The report commissioned by the Federal Government, and co-authored by a director of Forestry Tasmania, predicts a further 500 forest industry jobs will be lost if the deal to end most native forest logging does not become law.

The report was released yesterday by the Federal Regional Development Minister, Simon Crean, who welcomed it as proof the agreement will work.

"I think it's a wake-up call for the industry and it's a significant turning point.

"It could be a watershed," the Minister said.

The report says direct and indirect job losses will amount to more than 400 if the Legislative Council passes legislation needed to enforce the deal.

But if the laws are not passed, the figure swells to more than 1,900, including about 680 forest jobs, taking in the closure of Ta Ann's two mills.

The Opposition's forestry spokesman, Peter Gutwein, says this scenario is flawed as it assumes that logging will not continue outside the 570,000 hectares of native forest under contention.

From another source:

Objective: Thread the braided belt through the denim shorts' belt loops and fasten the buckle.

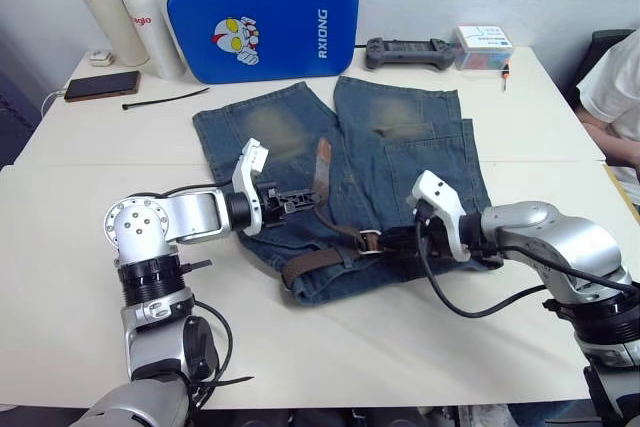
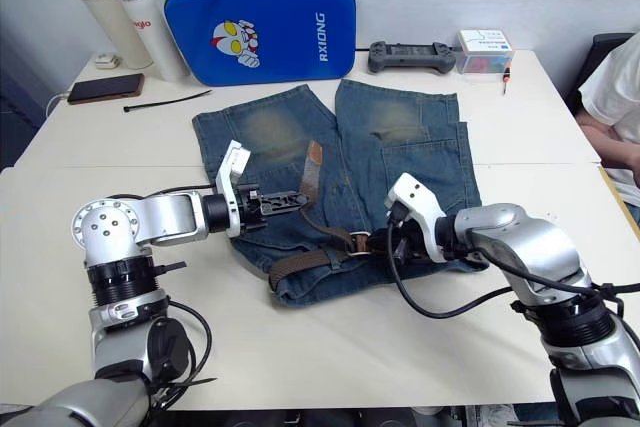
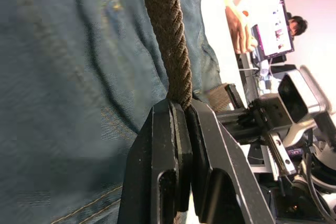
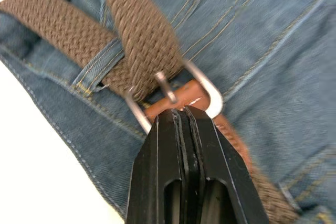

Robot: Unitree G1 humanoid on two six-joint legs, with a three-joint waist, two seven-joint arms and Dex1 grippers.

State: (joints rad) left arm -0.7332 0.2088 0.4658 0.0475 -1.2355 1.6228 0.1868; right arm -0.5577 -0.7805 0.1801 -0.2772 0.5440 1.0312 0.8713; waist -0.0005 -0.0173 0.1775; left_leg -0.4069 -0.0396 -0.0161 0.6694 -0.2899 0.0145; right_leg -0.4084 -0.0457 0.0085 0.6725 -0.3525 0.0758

"Absolutely no doubt that the worst case scenario is a doomsday-based scenario.

"This is a report that was commissioned by the government for the government and provides the result that the government wanted," Mr Gutwein said.

One of the forest industry groups which signed the peace deal has described the report as robust.

But the Chief Executive of the Forest Industries Association, Terry Edwards, shares some of the Opposition's concerns.

"It is unreasonable to suggest that the full 572,000 hectare original claim made by ENGOS would suddenly become unavailable if the agreement hadn't been reached or is not passed by the parliament.

"I think that's entirely unreasonable," he said.

Phil Bayley of the Tasmanian Chamber of Commerce and Industry says the Government's interpretation of the report is misleading.

"The report does say that the two scenarios presented shouldn't be compared and yet that is what the government appears to be doing," he said.

Jane Calvert from the union representing forest workers says the report shows the deal will protect hundreds of jobs and stability will return to the native forest sector if it becomes law.

Legislative Councillors were given a copy of the report on Tuesday night.

The Upper House committee scrutinising the peace deal's enacting legislation reconvenes today for a final round of hearings.